• _YOUR INSTRUCTIONS_
What lines of the data hold the string "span"? Copy them all.

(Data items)
####

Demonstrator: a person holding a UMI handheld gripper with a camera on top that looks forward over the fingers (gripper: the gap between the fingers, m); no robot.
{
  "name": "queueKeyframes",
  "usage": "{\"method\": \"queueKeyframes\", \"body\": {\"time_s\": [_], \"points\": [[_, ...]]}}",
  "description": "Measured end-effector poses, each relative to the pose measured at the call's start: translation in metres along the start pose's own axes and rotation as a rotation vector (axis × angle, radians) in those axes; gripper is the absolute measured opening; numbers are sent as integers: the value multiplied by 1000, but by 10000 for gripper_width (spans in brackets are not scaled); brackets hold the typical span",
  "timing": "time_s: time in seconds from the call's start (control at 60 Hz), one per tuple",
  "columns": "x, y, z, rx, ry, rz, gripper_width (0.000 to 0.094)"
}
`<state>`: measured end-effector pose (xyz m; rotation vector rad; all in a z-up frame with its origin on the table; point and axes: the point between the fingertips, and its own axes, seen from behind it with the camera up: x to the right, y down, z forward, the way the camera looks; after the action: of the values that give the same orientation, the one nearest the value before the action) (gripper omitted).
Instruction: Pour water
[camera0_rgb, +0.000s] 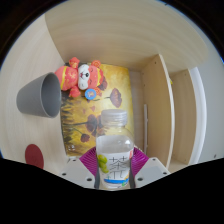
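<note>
My gripper (113, 162) is shut on a clear plastic bottle (113, 158) with a white label bearing dark characters; both pink pads press its sides. The bottle points forward over a yellow flowered mat (98, 110). A grey cup (40, 93) stands beyond and to the left of the fingers, on the light wooden table (90, 30), off the mat's left edge.
A red and orange plush toy (82, 77) lies on the far end of the mat, right beside the cup. Wooden shelf panels (160, 100) stand to the right. A dark red round thing (34, 155) lies on the table at the near left.
</note>
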<state>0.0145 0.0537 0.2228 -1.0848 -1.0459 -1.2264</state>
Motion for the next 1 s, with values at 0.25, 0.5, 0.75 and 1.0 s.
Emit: {"method": "queueKeyframes", "body": {"time_s": [0.25,0.5,0.75,1.0], "points": [[-17,-65,4,174,45,-499,403],[-36,-98,4,324,119,-878,402],[-38,-96,7,306,107,-837,401],[45,-63,17,143,156,-296,402]]}}
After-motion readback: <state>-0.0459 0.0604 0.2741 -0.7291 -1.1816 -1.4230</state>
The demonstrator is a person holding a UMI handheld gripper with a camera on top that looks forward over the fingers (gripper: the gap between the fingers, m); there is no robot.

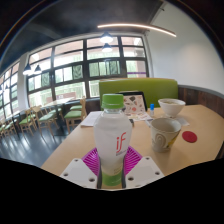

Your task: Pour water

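Between the gripper's (112, 168) two fingers stands an upright bottle (114, 140) with a green cap; its white label reads "if" in red, and its contents cannot be made out. The magenta pads (92, 160) sit against either side of the bottle, the fingers apparently closed on it, partway open. Just beyond, on the wooden table (205, 130), a white cup (165, 133) lies tilted beside a red coaster (190, 136). Farther off rests a white bowl (171, 105), interior unseen.

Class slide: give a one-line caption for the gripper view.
Gripper shut on clear green-capped plastic bottle; two white cups beyond on wooden table.
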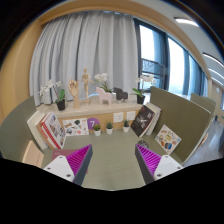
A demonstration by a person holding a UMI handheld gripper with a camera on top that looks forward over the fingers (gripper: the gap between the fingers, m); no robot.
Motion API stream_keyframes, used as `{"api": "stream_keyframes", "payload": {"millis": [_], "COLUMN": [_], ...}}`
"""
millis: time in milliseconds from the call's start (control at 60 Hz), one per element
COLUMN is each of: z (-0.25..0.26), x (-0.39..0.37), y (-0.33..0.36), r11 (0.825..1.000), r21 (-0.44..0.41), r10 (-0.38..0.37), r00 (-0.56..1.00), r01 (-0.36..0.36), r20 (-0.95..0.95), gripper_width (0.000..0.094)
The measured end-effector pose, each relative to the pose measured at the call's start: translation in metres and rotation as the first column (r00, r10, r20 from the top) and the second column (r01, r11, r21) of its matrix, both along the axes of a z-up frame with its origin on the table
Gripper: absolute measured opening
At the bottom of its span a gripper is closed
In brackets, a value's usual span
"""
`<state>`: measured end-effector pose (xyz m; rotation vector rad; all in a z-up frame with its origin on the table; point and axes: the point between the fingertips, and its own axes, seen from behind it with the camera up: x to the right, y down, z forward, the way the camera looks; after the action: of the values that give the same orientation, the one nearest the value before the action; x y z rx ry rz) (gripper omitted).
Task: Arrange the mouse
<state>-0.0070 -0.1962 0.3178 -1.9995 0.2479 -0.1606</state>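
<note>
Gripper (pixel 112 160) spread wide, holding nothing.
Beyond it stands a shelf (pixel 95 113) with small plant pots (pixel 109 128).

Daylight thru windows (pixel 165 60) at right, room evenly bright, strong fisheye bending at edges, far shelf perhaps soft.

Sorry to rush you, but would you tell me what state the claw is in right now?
Claw: open, holding nothing; the gap between its pink pads shows only bare desk. No mouse is in view.
</note>
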Motion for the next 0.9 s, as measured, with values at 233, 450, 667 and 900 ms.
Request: {"api": "stream_keyframes", "payload": {"millis": [233, 450, 667, 900], "z": [-0.026, -0.114, -0.218, -0.283], "x": [-0.003, 0.018, 0.099, 0.205], "y": [0.011, 0.0, -0.007, 0.038], "r11": [1.0, 0.993, 0.975, 0.957], "r21": [-0.012, -0.1, -0.22, -0.287], "r10": [0.014, 0.061, 0.037, 0.027], "r00": [1.0, 0.998, 0.999, 0.999], "r01": [-0.014, -0.057, -0.04, -0.031], "r20": [0.014, 0.029, -0.017, -0.019], "gripper_width": [0.0867, 0.0866, 0.0866, 0.0862]}}
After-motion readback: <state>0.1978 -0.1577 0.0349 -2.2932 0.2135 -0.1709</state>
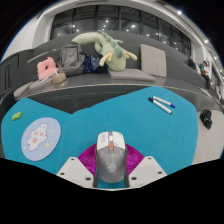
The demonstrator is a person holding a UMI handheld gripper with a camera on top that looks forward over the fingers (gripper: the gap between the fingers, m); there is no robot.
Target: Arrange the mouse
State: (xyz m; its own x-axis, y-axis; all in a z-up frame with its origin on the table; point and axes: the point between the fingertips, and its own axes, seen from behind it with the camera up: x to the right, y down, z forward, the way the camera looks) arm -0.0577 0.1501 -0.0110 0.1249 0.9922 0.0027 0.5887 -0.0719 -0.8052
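Observation:
A grey-and-white mouse (112, 152) with an orange scroll wheel sits between my gripper's (112, 162) two fingers. The magenta pads (88, 157) lie against both of its sides, so the gripper is shut on it. The mouse's rear is hidden between the fingers. It is over the teal table top (130, 115), near the front edge. I cannot tell whether it rests on the table or is lifted. A round pale mouse mat (41, 137) with a cartoon print lies on the table to the left of the fingers.
A white-and-blue marker (162, 103) lies ahead to the right, and a small green item (16, 115) is at the far left. Beyond the table, a grey sofa (140, 75) holds a plush toy (108, 48), a backpack (70, 57) and a pink item (46, 68).

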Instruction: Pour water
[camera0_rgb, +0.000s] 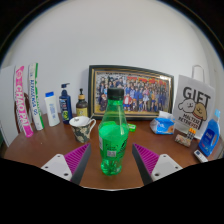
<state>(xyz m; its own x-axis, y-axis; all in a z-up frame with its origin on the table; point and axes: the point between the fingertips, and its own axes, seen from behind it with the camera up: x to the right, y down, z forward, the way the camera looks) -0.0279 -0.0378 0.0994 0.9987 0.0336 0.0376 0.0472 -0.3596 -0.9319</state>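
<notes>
A green plastic bottle (113, 134) with a black cap stands upright on the brown wooden table (50, 146). It stands between my two fingers, with a gap showing at either side of its base. My gripper (112, 165) is open, its magenta pads (72, 158) spread wide to the left and right of the bottle. A white patterned mug (82, 127) stands on the table just left of and behind the bottle.
Along the back wall stand toothpaste boxes (27, 95), small toiletry bottles (63, 104) and a framed group photo (131, 91). At the right are a white gift bag (192, 108), a blue-and-white cup (163, 124) and a blue bottle (208, 137).
</notes>
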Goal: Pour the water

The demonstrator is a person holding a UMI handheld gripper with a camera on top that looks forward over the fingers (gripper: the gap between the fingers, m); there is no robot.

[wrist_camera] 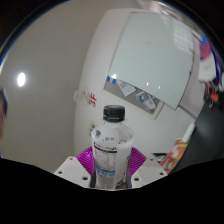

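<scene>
A clear plastic water bottle (pixel 111 142) with a black cap (pixel 115 112) and a white label stands upright between my fingers. My gripper (pixel 111 166) is shut on it. The magenta pads (pixel 90 160) press against its lower body from both sides. The bottle's base is hidden below the fingers. No cup or other vessel shows in this view.
Behind the bottle rises a white wall with a large pale panel (pixel 150 65) leaning across it. A small round light (pixel 20 79) glows at the far left. Some colourful items (pixel 178 152) sit low to the right of the fingers.
</scene>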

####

• _TASK OUTPUT_
  "description": "Measured end-effector poses, each relative to the pose measured at the call's start: translation in metres along the start pose's own axes and rotation as a rotation vector (axis × angle, radians) in those axes; gripper is the absolute measured opening; numbers are sent as integers: the value multiplied by 1000, but by 10000 for gripper_width (spans in brackets are not scaled); brackets hold the typical span",
At the bottom of its span a gripper is closed
In brackets, a value's usual span

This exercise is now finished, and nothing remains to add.